5. Kapitel

- Dunkelheit -

Juni 1997.

Er hatte einen Entschluss gefasst.

Voldemort war wieder da und seine Armee war groß.

Nicht groß genug, aber sie würde trotz allem eine Gefahr darstellen.

Draco wusste nicht, ob Dumbledore ihm Einhalt gebieten konnte.

Eines stand schon mal fest. Fudge würde es nicht tun können. Fudge war ein Verlierer. Ein Versager der höchst jämmerlichen Sorte und er würde sich freuen, wenn sein Vater ihn ins Jenseits befördern würde.

Wie geschockt Fudge doch sein würde.

Ein geglaubter Freund würde ihn töten.

Ja, Fudge glaubte doch tatsächlich, sein Vater – Lucius Malfoy – sei ein Freund der guten Seite. Wie entsetzt er doch sein muss, wenn sich das Gegenteil herausstellen wird.

Draco lächelte.

Er saß mit seinen Slytherinfreunden in einem Abteil des Hogwartsexpress.

Das sechste Schuljahr war zuende.

Ja, Fudges letzte Gewissheit wird sein, dass sein angeblicher Freund ein Feind ist und er sich die ganze Zeit geirrt hat. Seine letzte Gewissheit wird die sein, dass er einen großen Teil der Schuld darüber, dass die Welt in Dunkelheit gestürzt wird, mitgetragen hat.

Wie es wohl sein wird, wenn der letzte Gedanke im Leben ein Gedanke voller Entsetzten und Qual ist?

Draco wusste es natürlich nicht und er würde es auch nie erfahren.

Er selbst lebte schließlich nicht in Illusionen.

Er kannte nur die Dunkelheit.

Und Dunkelheit enttäuschte ihre Freunde niemals.
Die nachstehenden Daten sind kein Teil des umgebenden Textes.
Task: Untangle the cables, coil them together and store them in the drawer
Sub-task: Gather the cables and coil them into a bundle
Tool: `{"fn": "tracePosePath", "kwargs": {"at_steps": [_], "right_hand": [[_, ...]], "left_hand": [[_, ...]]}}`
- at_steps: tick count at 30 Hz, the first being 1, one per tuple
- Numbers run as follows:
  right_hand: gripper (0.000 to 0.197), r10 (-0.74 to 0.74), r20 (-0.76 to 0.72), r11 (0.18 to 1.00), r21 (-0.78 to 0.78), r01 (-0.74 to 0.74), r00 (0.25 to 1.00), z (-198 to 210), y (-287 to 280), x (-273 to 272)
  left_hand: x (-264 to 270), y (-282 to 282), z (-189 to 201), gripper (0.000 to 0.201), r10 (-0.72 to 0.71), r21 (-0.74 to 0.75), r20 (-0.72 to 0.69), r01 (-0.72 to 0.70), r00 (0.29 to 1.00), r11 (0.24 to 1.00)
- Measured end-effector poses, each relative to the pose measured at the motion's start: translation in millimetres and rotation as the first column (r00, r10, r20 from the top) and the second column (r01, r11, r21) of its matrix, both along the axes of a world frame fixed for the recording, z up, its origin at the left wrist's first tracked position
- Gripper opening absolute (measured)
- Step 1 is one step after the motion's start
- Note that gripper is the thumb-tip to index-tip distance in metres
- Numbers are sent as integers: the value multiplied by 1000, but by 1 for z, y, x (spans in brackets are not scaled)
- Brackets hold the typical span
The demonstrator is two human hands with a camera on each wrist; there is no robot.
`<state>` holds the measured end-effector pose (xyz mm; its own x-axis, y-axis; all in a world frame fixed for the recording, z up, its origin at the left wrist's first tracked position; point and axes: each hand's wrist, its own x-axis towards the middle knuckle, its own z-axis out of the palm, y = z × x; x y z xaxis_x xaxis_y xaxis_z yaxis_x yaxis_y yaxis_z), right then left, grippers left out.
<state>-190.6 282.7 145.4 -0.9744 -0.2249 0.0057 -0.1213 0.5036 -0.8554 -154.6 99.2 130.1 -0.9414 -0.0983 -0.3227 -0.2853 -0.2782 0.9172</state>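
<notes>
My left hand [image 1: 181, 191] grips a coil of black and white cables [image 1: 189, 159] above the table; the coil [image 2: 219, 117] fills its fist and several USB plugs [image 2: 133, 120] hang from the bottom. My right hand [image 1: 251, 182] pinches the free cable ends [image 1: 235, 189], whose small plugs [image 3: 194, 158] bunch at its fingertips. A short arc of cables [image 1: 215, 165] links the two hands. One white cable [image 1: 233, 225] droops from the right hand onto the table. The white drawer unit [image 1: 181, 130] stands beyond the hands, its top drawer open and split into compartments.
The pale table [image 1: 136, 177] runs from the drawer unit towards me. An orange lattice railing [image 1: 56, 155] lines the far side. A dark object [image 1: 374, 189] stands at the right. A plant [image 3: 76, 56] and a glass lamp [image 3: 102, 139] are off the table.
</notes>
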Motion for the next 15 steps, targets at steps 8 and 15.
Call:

Sie strahlte von Anfang an in voller Wahrheit, wie konnte sie also jemanden täuschen. Das war unmöglich.

Er dachte an Ginny.

Ob sie jemals wahre Dunkelheit erfahren würde?

Vielleicht, wenn sie den Verlust erfährt, der sie einholen würde, wie alles andere.

Irgendwann brechen auch Illusionen auseinander und die Lügen halten nicht länger stand, um die Wahrheit gefangen halten zu können.

Vielleicht erlebt sie es ja und dann würde sie sich sicher nicht länger der Dunkelheit verweigern können.

Der Wahrheit.

Zu wissen, dass das Leben eine Lüge ist und die Menschen Spielfiguren.

Zu wissen, dass es nichts gab, wofür es sich zu kämpfen lohnte, außer Macht.

Er erinnerte sich an die Mainnacht in der Heulenden Hütte. Wo er sie gefragt hatte, ob sie mit ihm mitkommen würde.

An einen Ort ohne Macht. Und ohne Lügen.

Wäre das wirklich etwas für ihn gewesen?

Er bezweifelte es. So sehr ihm all das ankotzte, sosehr belächelte er die Welt mit dem Wissen, auf der Seite der Gewinner zu stehen.

Er hätte der Macht nicht den Rücken kehren können.

Er war ein Malfoy. Malfoy holen sich die Macht. Vernichten die Unschuld. Sind etwas Besseres.

Der Zug hielt pfeifend in London an und die Schüler Hogwarts stiegen samt Koffer aus.

Draco sah seine Eltern schon von Weitem.

Aber er suchte noch jemand anderen.

Dort.

Ihr feuerroter Haarschopf war nicht zu übersehen.

Auch sie hatte nach ihm Ausschau gehalten.

Er musste ihr es sagen. Sie lockte Gefühle aus ihm hervor. Gefühle, die er sich nicht leisten konnte. Er musste es verhindern. Dem ein Ende setzen.

Unauffällig kletterte er wieder in den Zug hinein, so, als ob er noch seine Koffer holen musste.

Ginny folgte ihm.

In einem leeren Gang blieben sie stehen.

„Es ist soweit", sagte er.

Zeit zum Abschied nehmen.

* * * * * * * * *

‚Stehen wir vor dem Ende?'

‚Vielleicht. Vielleicht stehen wir aber auch vor dem Anfang.'

‚Dem Anfang vom Ende?'

‚Du scheinst das Ende kaum erwarten zu können, nicht wahr.'

‚Ich fürchte mich vor dem Ende.'

‚Du musst dich nicht fürchten.'

‚Ich fürchte mich vor der Dunkelheit.'

‚Fürchte nichts außer die Furchtlosigkeit, die aufkommt, wenn du nichts mehr zu verlieren hast.'

* * * * * * * * *

„Was wirst du jetzt tun?", fragte sie ihn.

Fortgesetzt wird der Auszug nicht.